Why China is moving carefully away from zero-Covid, with or without the protests
- An ill-timed relaxation could trigger mass deaths, a recession and set back gains in poverty, health care and education
- Add to the considerations youth demands for freedoms, China’s easing is necessarily slow and measured
The zero-Covid protests are a contributory factor to China’s decision to relax its measures, but the Western media portrayal is an oversimplification. The actual situation is a cauldron of risks that threatens to boil over.
China’s handling of Covid-19 is fraught with complexities and intricacies matched by few other countries. The policy is drawn up in Beijing but executed across more than 660,000 communities and villages. This is further complicated by a rural population of more than 500 million – the US rural population is only around a tenth of that.
The United Nations recognises 30 “universal” rights and freedoms. China’s imperative is to find an equilibrium based on Chinese history and circumstances, not American ones.
The young protesters may only number in the thousands, but their campaign for freedom of movement, right to justice and rights of expression, should not be taken lightly.
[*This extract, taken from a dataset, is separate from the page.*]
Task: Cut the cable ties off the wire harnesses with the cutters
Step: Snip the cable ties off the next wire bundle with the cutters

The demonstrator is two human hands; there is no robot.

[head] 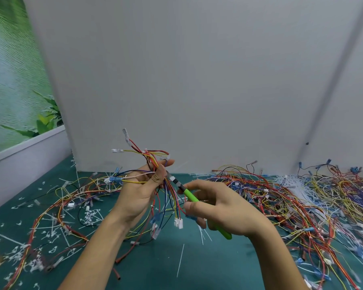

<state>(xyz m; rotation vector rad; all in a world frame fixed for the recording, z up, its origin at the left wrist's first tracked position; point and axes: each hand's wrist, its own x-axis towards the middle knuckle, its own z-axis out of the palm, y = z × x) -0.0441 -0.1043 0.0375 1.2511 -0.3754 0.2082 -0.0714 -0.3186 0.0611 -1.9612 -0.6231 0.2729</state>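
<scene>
My left hand [142, 191] grips a wire harness [155, 158] of red, yellow, blue and purple wires, held upright above the green table [170, 266]. White connectors [178, 223] hang from its lower end. My right hand [220, 212] holds green-handled cutters [190, 194], whose black jaws [175, 182] point up-left into the bundle just beside my left thumb. I cannot make out a cable tie at the jaws.
A big tangle of wire harnesses [291, 197] covers the table's right side. More harnesses [71, 197] and several cut white ties [90, 216] litter the left. A grey wall panel [197, 80] stands close behind.
</scene>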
The youth are an important stakeholder, and this is not lost on the Chinese leadership.
The United States, a younger nation, forged a system based on its unique history and circumstances, which, at the risk of stating the obvious, is different from China’s. But like China’s, it is not without contention.
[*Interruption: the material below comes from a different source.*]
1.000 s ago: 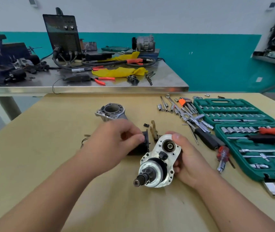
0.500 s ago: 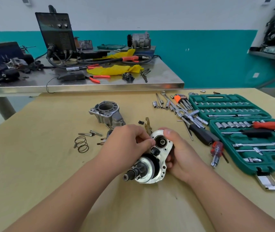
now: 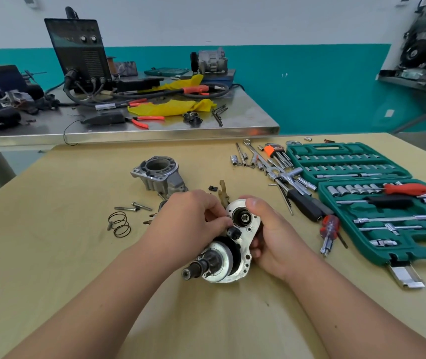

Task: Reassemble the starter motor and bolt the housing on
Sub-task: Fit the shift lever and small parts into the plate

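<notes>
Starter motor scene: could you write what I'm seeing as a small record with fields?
Motor: on its side, shaft end toward the camera
Right hand: grips the motor
Left hand: fingertips at the motor's round opening; whether they pinch a part cannot be told
Housing: off, standing on the table behind the hands
Loose parts: spring and bolts, left of the hands
Tools: socket set, open, at right

Silver starter motor [image 3: 244,238] lies tilted, shaft end nearest (grey housing [image 3: 158,174] stands apart behind, mouth up).
</notes>
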A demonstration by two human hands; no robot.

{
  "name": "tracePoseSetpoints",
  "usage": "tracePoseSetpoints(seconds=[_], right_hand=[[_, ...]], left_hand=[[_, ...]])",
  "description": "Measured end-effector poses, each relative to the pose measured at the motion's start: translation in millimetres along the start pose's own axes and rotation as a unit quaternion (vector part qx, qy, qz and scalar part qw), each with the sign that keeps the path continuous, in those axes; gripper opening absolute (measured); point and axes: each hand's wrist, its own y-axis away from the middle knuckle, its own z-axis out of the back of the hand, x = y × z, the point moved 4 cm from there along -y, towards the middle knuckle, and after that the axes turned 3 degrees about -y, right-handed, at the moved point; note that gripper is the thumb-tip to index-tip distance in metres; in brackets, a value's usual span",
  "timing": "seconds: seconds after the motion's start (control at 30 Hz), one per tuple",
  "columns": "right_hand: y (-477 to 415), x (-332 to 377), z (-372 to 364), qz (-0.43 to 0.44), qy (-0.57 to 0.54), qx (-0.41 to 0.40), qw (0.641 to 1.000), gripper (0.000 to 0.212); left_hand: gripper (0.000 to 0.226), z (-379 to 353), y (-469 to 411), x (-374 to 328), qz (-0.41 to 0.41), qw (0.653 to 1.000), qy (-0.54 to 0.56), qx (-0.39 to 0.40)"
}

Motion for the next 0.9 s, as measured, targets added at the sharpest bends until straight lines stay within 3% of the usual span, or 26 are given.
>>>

China’s path to reopening will be neither quick nor smooth
For China, an ill-timed relaxation would risk an outbreak similar in scale to that of the US, which has 10 times as many infections and 34 times the fatalities. At this scale, the pandemic load factor would push China’s economic growth this year well below 3 per cent, or worse, trigger a recession.
China took more than 40 years to achieve certain rights and freedoms for the vast majority of its people, and these include freedom from poverty, and the right to basic health, food and education. Accepted norms for many, but a quantum leap for ordinary Chinese.
The stakes for China’s Covid-19 policy are high, and any misstep risks turning the clock back for 1.4 billion people. China will take measured steps, not a V-shaped bounce, to “nurse” its way back to a “healthy” economic growth of around 5 per cent per year.
Lub Bun Chong is a partner of C Consultancy and Helios Strategic Advisors, and the author of “Managing a Chinese Partner: Insights From Four Global Companies”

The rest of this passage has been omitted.